How had things come full circle like this? Was it fate? Was it chance? Or was it on purpose, all of it, some as yet undiscovered machination that he simply hadn’t even suspected all this time?
He hated surprises. Such surprises shouldn’t even be possible to one as old and jaded as he, but there it was, staring him in the face—the hidden connection, the truth, the reality of it all.
How could he not have known?
How could he not have seen?
Niki had told him everything and yet she had no idea just how explosive her tale had been to him. To the Shikar Alliance as a whole. It was a
stounding.
She had told him. She had wept. His mind and his soul had wept with her. And when she finished she had slept, as if the revelation of her secrets—even to one who was as yet a stranger to her—was a burden that had sapped her of all remaining strength. Niki slept deeply now, dreamless—he’d seen to that personally with but a light touch upon her mind—and he was loathe to wake her. But wake her he must, for time was not in their favor and rest would soon prove a luxury for them all.
There was so much to do and the window of opportunity in which to see it all done right was closing fast.
He nudged her gently, and called her name until she stirred. Gods, she was beautiful, soft and dazed with sleep and exhaustion. It took all his control not to reach out and take what he wanted.

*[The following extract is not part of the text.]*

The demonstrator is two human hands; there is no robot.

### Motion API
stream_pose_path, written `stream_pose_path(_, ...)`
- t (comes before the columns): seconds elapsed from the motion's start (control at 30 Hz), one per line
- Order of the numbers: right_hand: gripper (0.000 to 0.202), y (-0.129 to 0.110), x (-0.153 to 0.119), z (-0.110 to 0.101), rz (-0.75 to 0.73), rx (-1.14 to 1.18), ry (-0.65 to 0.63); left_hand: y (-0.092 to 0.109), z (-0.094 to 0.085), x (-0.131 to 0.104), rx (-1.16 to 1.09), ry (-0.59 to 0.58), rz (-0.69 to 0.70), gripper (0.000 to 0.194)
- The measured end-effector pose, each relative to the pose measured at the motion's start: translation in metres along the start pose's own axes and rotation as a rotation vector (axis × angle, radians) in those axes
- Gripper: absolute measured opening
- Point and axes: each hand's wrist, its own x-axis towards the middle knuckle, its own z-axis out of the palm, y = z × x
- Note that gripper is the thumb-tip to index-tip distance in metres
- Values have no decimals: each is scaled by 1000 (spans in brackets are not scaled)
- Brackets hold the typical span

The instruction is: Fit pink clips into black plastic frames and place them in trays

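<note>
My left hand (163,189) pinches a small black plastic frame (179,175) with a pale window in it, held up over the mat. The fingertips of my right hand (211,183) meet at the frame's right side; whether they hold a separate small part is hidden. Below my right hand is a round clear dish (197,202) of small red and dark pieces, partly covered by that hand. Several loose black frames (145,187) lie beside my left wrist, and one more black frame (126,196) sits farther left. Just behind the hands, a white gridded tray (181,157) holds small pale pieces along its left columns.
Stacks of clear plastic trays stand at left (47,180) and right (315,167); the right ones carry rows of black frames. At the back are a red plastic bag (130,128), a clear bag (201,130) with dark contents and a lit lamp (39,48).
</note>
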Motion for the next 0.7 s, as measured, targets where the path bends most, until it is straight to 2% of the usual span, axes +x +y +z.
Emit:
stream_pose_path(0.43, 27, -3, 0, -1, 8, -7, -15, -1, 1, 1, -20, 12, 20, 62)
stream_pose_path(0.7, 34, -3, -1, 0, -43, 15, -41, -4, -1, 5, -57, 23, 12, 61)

It was the second time she’d awakened to find herself in his bed, and she was fast becoming used to such a wicked comfort. As she fully roused, Niki’s vision was filled with the overwhelming sight of his exposed torso. Dark and bronze—a true golden-bronze hue—he looked like a wet dream come to warm and breathing life. For those first few moments between sleep and wakefulness, she forgot all her worries, all her sins. Nothing concerned her but him. And she made the decision that would, inevitably, change both their lives.
“Kiss me,” she whispered, reaching for him.
His eyes flared wide with surprise. But he willingly came to her embrace, bending his leonine head and pressing his hot, hard mouth to hers.
Desire flared instantly to life within her. A need and a yearning so great, it made all others before it pale in comparison. It felt as though perhaps even her most explosive orgasm in the past had been but a dim shadow, a mere preparation for this moment, this kiss, this man.
His hand smoothed her hair away from her face and neck, coming to rest pressed against her throat in a purely dominant way that had her heart performing somersaults within her breast. He held her jaw in his powerful fingers, turning her this way and that as their kiss deepened into a thoroughly passionate exploration.